Publication date: 7 May 2019

Abstract

Purpose

Research in psychology or management science has shown that shared leadership (SL) enhances information sharing, fosters participation and empowers team members within the decision-making processes, ultimately improving the quality of performance outcomes. Little has been done and, thus, less is known of the value and use of SL in acute healthcare teams. The purpose of this study is to (1) explore, identify and critically assess patterns and behaviour of SL in acute healthcare teams; and (2) evaluate to what extent SL may benefit and accomplish safer care in acute patient treatment and healthcare delivery.
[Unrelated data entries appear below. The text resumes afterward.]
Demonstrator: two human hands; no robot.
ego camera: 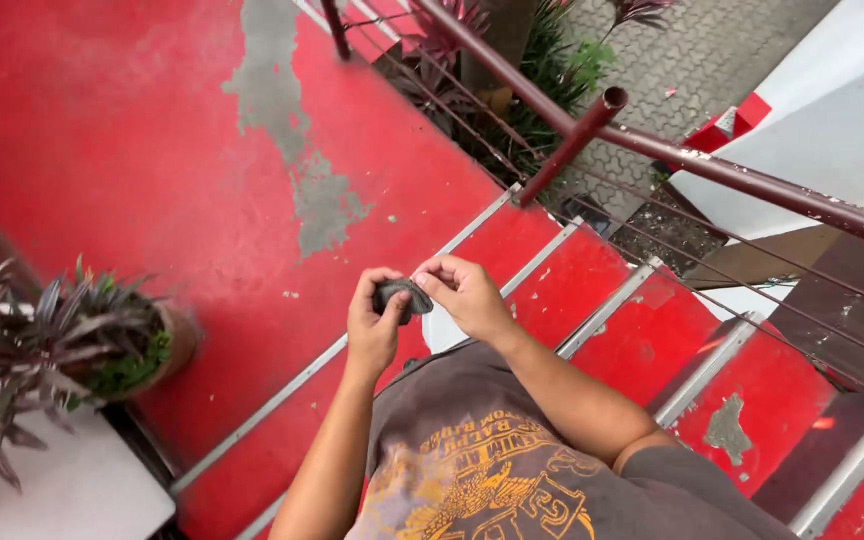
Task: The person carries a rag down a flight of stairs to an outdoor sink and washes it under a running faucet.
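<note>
Both of my hands meet in front of my chest over red-painted stairs. My left hand (372, 325) pinches a small dark rounded object (402, 296) between thumb and fingers. My right hand (467, 295) grips the same object from its right side with the fingertips. What the object is cannot be told; it looks dark grey and crumpled or lumpy. My grey shirt with a yellow print (497, 460) fills the bottom of the view.
A red landing with patches of worn grey paint (297, 150) lies ahead. Red steps with metal edging (612, 310) descend to the right. A dark red metal railing (652, 145) runs along the stairs. A potted plant (82, 345) stands at the left beside a white surface (72, 490).
</note>
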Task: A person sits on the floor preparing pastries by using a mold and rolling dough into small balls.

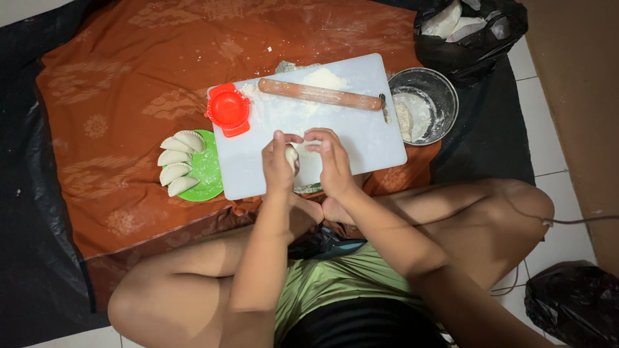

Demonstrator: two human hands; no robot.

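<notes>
Here, dough piece point(292, 154) upright between left hand point(277, 169), right hand point(332, 164)

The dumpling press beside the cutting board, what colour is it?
Red; the dumpling press shows best in the head view, at the white cutting board's left corner.

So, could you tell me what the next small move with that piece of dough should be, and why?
Probably keep pressing the dough piece between both hands: the left hand and right hand cup it above the white cutting board. It looks like a small lump, unlike the folded dumplings on the green plate.
</notes>
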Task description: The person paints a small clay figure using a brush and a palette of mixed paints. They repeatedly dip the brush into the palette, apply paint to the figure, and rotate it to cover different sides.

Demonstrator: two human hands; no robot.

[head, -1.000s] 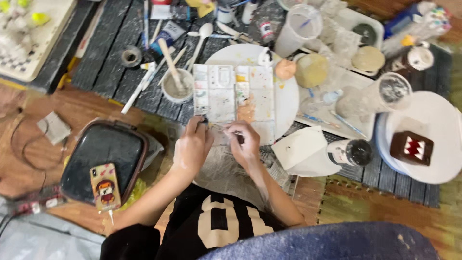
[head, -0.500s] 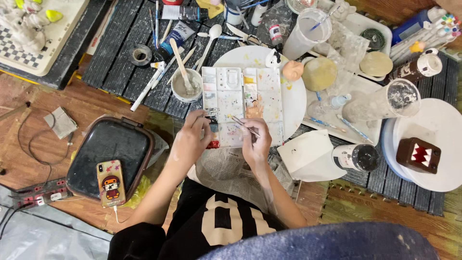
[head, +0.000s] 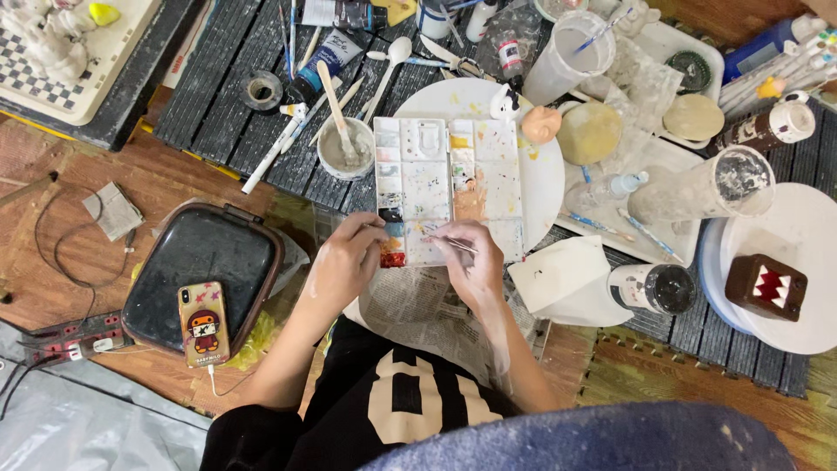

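Fingers [head: 453, 249] of the right hand [head: 466, 262] pinch a thin brush [head: 449, 243]; its tip is too small to see. Left hand [head: 344, 262] fingers curl over the paint tray [head: 446, 187] edge, hiding its corner.

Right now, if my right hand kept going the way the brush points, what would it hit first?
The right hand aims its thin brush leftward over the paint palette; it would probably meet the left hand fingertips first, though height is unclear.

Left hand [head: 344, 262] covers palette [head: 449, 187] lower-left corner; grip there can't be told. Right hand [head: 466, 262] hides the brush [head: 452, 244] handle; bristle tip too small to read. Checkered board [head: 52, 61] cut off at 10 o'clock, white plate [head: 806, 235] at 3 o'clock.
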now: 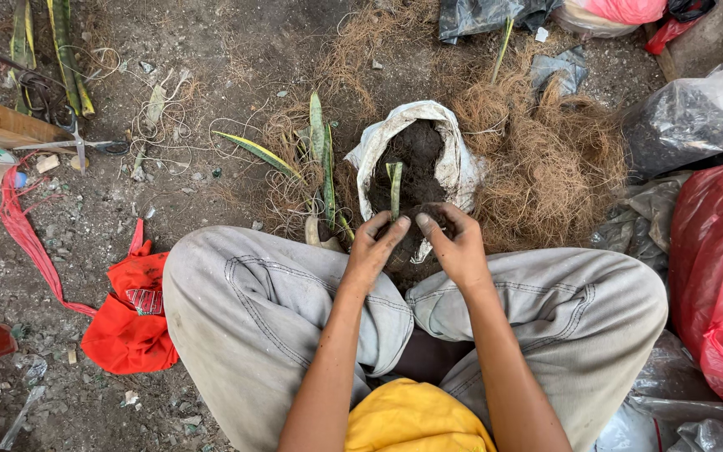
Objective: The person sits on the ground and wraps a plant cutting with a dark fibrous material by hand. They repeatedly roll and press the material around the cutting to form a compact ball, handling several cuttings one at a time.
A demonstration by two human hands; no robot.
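Observation:
I sit on the ground with my knees apart. Between them my left hand (pixel 376 243) and my right hand (pixel 455 243) cup a dark ball of soil (pixel 412 228), out of which a narrow green leaf cutting (pixel 395 188) stands upright. Both hands press around the soil at the cutting's base. Just beyond them lies a white sack (pixel 453 159), open and full of dark soil. Several long green leaf cuttings (pixel 321 163) lie on the ground to the left of the sack.
A heap of brown coconut fibre (pixel 550 159) lies right of the sack. Red plastic bags (pixel 717 268) and clear bags of soil (pixel 692 113) crowd the right side. An orange-red bag (pixel 131 322), a red strip (pixel 31 243), scissors (pixel 77 142) and loose string lie at left.

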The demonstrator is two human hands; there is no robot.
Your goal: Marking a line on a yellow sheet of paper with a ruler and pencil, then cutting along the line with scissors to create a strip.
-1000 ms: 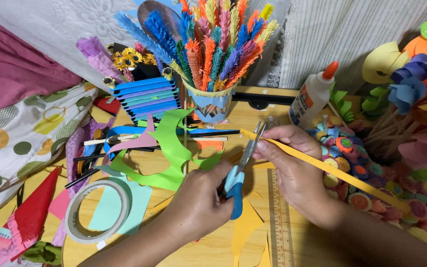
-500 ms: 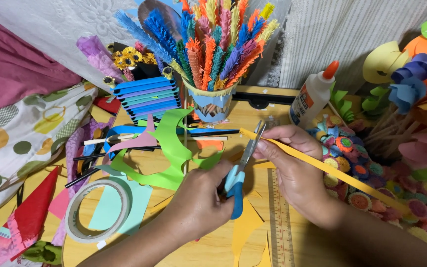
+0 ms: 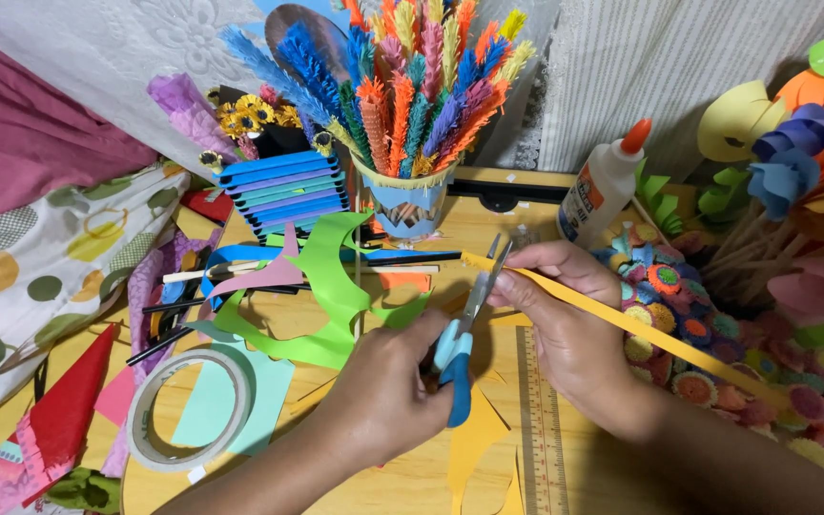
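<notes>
My left hand (image 3: pixel 383 381) grips the scissors (image 3: pixel 463 339), blades nearly closed on the yellow strip (image 3: pixel 622 324); my right hand (image 3: pixel 565 319) pinches that strip.

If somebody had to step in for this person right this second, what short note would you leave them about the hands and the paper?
Left hand: grips the blue-handled scissors, blades open at the strip's end.
Right hand: pinches a long yellow paper strip, which runs off to the right over the paper flowers.
Nearby: ruler on the table below the hands, tape roll to the left, glue bottle behind, cup of fringed paper stems.
Done: whether any cuts are made cannot be told.
Left: the strip looks mostly plain.
</notes>
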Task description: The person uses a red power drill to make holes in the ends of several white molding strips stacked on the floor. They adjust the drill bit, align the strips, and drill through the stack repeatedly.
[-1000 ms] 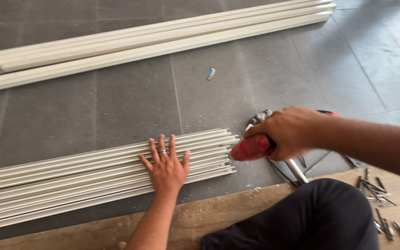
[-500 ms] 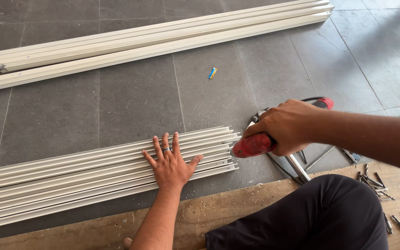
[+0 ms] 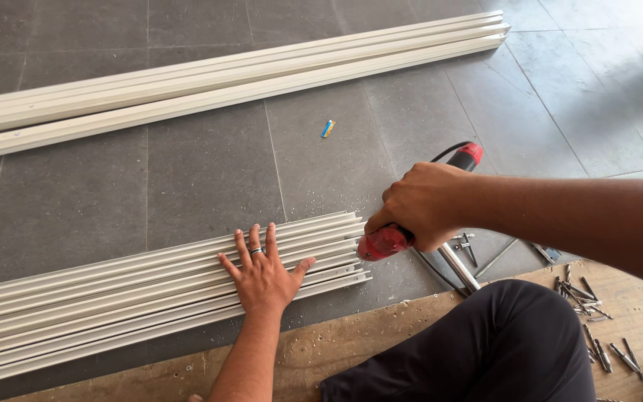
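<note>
My left hand (image 3: 263, 272) lies flat with fingers spread on a bundle of long white metal profiles (image 3: 113, 294) lying on the grey tiled floor. A ring is on one finger. My right hand (image 3: 422, 205) grips a red power drill (image 3: 385, 242), whose nose points at the right end of the bundle. The drill's black cord runs off behind the hand. My knee in dark trousers (image 3: 485, 346) fills the lower right.
A second stack of white profiles (image 3: 240, 74) lies farther off across the tiles. A small blue and yellow piece (image 3: 327, 129) sits between the stacks. Several screws and bits (image 3: 589, 313) lie on a wooden board (image 3: 314, 357) at the near edge, beside a metal tool (image 3: 459, 264).
The drill in my right hand has shifted slightly right and toward the end of the profiles. My left hand stays pressed on the bundle.
</note>
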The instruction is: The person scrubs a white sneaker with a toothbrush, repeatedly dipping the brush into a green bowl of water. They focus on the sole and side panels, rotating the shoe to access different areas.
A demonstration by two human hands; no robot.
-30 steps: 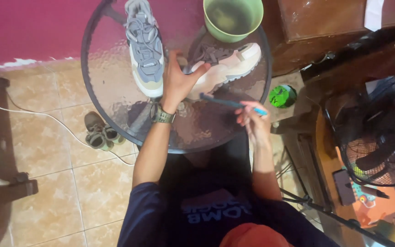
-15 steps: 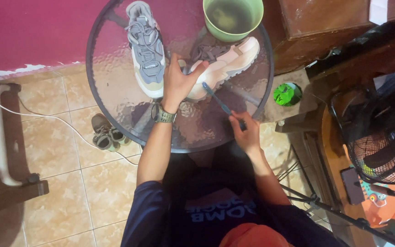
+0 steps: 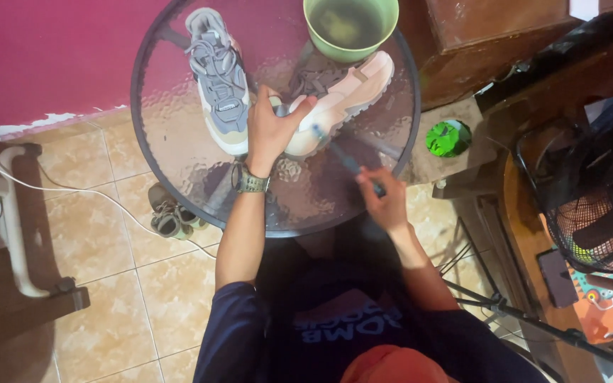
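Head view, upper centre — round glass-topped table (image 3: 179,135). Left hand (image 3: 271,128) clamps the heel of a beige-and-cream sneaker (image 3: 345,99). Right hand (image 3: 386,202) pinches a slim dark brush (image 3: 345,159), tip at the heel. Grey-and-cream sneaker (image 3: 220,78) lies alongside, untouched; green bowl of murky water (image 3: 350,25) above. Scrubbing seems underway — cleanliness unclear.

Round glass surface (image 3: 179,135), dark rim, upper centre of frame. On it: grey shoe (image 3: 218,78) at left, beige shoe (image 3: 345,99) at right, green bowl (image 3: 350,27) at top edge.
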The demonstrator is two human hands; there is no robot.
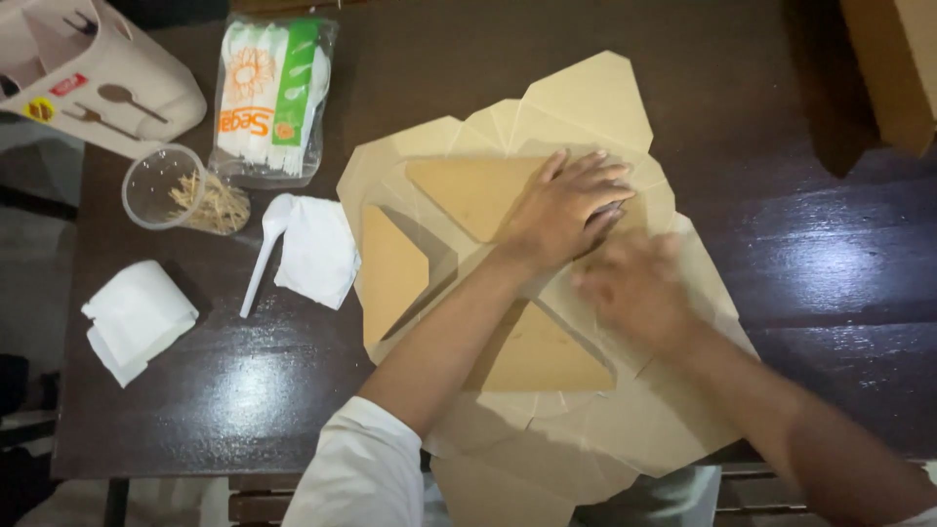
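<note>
- Left hand [566, 207]: fingers spread flat, palm pressed on the far flap of the flattened kraft paper takeout box [586, 420], gripping nothing.
- Right hand [634, 288]: blurred; lies on the box just near and right of the left hand. Whether its fingers are spread or curled cannot be told.
- Flattened kraft paper takeout box: lies unfolded at the middle of the dark wooden table [244, 390], flaps splayed to all sides, brown inner panels showing; its near edge overhangs the table.
- White plastic spoon [265, 251]: left of the box, lying beside a folded white napkin [317, 252].
- Clear plastic cup of toothpicks [181, 190]: farther left, tipped on its side.
- Bag of white plastic cutlery [271, 98]: at the far edge, beyond the cup.
- Beige cutlery holder [93, 73]: far-left corner.
- Stack of white napkins [137, 317]: left side, well apart from the box.
</note>
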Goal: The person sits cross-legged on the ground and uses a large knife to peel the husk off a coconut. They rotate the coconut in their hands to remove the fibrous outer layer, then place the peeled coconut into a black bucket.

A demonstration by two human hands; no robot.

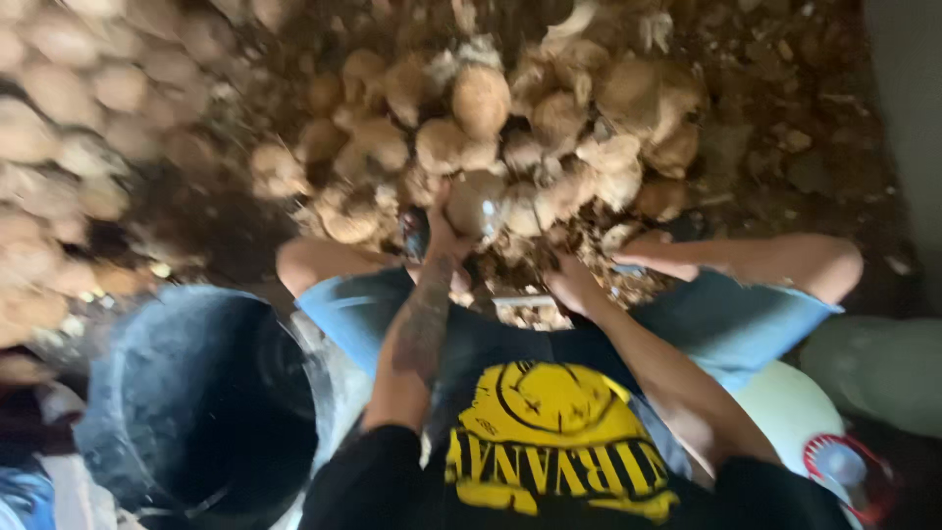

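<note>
Between the person's bare knees, on the dirt floor (785, 147), lies a heap of brown husked coconuts (491, 147), fibrous and pale tan, with loose husk scraps strewn at its near edge. Left hand (442, 240) reaches up to the front of the heap and is closed around a dark-handled tool (414, 234), its tip lost in blur against a coconut (478, 201) at the bottom of the pile; the forearm below it carries a dark tattoo. Right hand (571, 285) sits lower and nearer the body, just above the husk scraps (530, 312); motion blur hides its fingers, so I cannot tell whether it is open or grips anything. A second, larger bank of coconuts (69, 147) fills the upper left, well apart from the hands. Beside the left thigh stands a dark round bucket (128, 412), its mouth open toward the camera. At the lower right corner lies a white rounded container (790, 407), and touching it a small red-rimmed round object (844, 469) with a bluish centre. On the black shirt (549, 432) a yellow printed emblem, a round face above a band of lettering, covers the chest. Blue shorts (726, 319) cover both thighs.
</note>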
Design/methodology/approach

The authors conducted a review that followed the PRISMA-P reporting guidelines. A variety of sources were searched in April 2018 for studies containing primary research that focused on SL in acute healthcare teams. The outcome of interest was a well-specified assessment of SL, and an evaluation of the extent SL may enhance team performance, lead to safer patient care and healthcare delivery in acute healthcare teams.

Findings

After the study selection process, 11 out of 1,383 studies were included in the review. Studies used a qualitative, quantitative or mixed-methods approach. Emerging themes based on behavioural observations that contributed to SL were: shared mental model; social support and situational awareness; and psychological safety. High-performing teams showed more SL behaviour, teams with less seniority displayed more traditional leadership styles and SL was associated with increased team satisfaction.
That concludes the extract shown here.